McDevitt only stopped talking to police when his family members arrived at the sheriff’s office with an attorney who told them that he would no longer answer the detectives’ questions.

Last fall, McDevitt’s lawyer, Rick Morse of Rockland, moved to suppress the statements his client made to police, claiming they were not made voluntarily and that police had not properly read him his rights.

In part, at least, the judge agreed with him.

“Law enforcement twice ignored McDevitt’s invocation of his right to have an attorney present during questioning and instead proceeded into questioning after attempting to effectuate a waiver of McDevitt’s Miranda rights,” the judge wrote.

But Murray found that McDevitt’s statements were not coerced by police who did inform him of his rights.

“He was not suffering from any apparent mental illness (nor has he argued that he was),” the judge wrote. “McDevitt was articulate, he was emotionally stable, and his conduct during the interrogation did not raise any red flags.”
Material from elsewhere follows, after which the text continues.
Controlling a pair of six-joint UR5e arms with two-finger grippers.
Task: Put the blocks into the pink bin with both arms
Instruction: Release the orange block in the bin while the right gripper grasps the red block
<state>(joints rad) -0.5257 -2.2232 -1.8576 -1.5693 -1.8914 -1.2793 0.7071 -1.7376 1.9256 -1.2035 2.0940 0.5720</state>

Ultimately, the judge ruled that McDevitt’s voluntary statements “are not barred from use for impeachment purposes.” That means if McDevitt testifies in his own defense and it is inconsistent with what he told police that morning, state prosecutors will be permitted to play police recordings that detail those inconsistencies.

Last April, at a hearing to determine if McDevitt should be allowed bail, his lawyer painted a picture of a young man who was in “significant confusion, pain and fear” when he woke up to a severe beating at the hands of Sauer, and that his client acted in valid self-defense when he shot and killed him.

But Assistant Attorney General Leane Zainea argued at the same hearing that Sauer’s death was an “execution-like murder.”

“If there were ever a suggestion of overkill — and I use that term not loosely here — it’s this case,” she said then.

Jury selection for McDevitt’s homicide trial is scheduled to begin April 8. The trial is expected to begin April 27.